Yours jokes

Necrophilia

So your wife has died, and now she is marginally better in bed than before.

If you really want to get her to wiggle, simply add maggots.

Face

I saw your license. It said you're 15.

I checked your face. It says you're 50.

Skull

I thought you were just raising your eyebrow, but I checked the x-ray, and your skull shifted 128 degrees to the right.

Memes

Kid

What is something that makes you wish you were dead, rips your skin off, is small, can wear you out in two seconds, betray you in any way possible, and can eat you alive?

Kid's.

Orphanage

Peter: Curses!

Jacob: Do you kiss your mother with that mouth?

Peter: *Crying*

Jacob: Why are you crying?

Jacob: Whatever. *Leaves orphanage*

Man

A man is about to be hanged. His executioner asks for his last words.

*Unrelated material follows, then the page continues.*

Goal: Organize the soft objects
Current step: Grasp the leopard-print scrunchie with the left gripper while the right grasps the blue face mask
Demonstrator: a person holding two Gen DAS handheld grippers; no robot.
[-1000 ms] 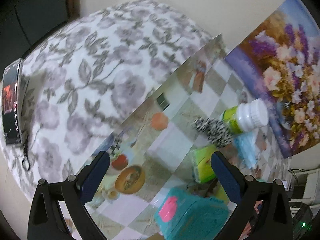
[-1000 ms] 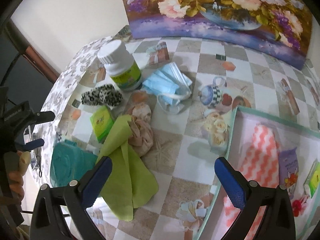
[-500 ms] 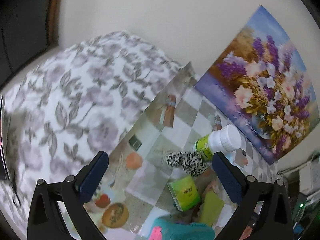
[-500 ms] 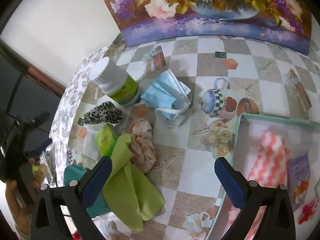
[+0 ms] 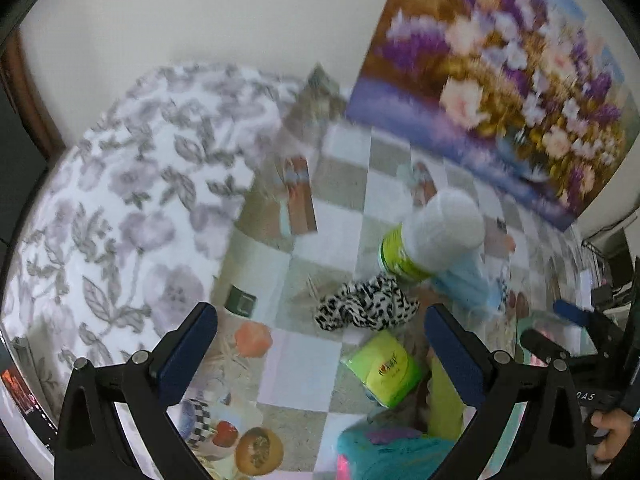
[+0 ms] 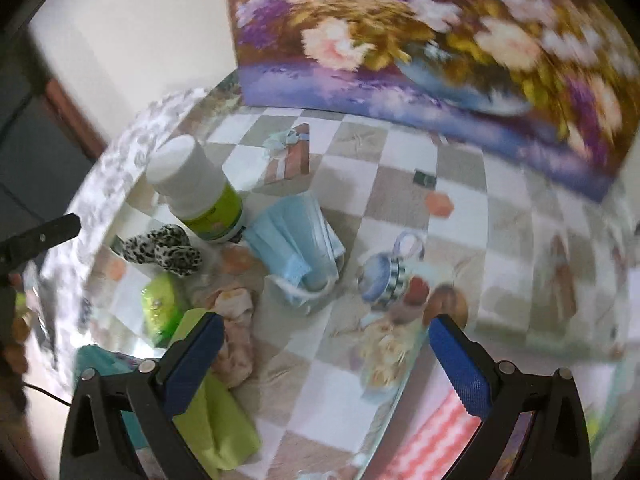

The man says, “Man, it’s hard to think of something when your life is on the line.”

Orphan

There was a kid sitting in a corner.

Me: "Hey! Why are you here at an orphanage?"

Orphan: "..."

Me: "Oh, wait, you're an orphan."

Milk

The reason your dad never came back with the milk is 'cause he ran 88 mph downhill.

DNA

Roberto: Judd, your DNA looks like the infinite symbol.

Judd: Roberto, your DNA looks like a pasta noodle.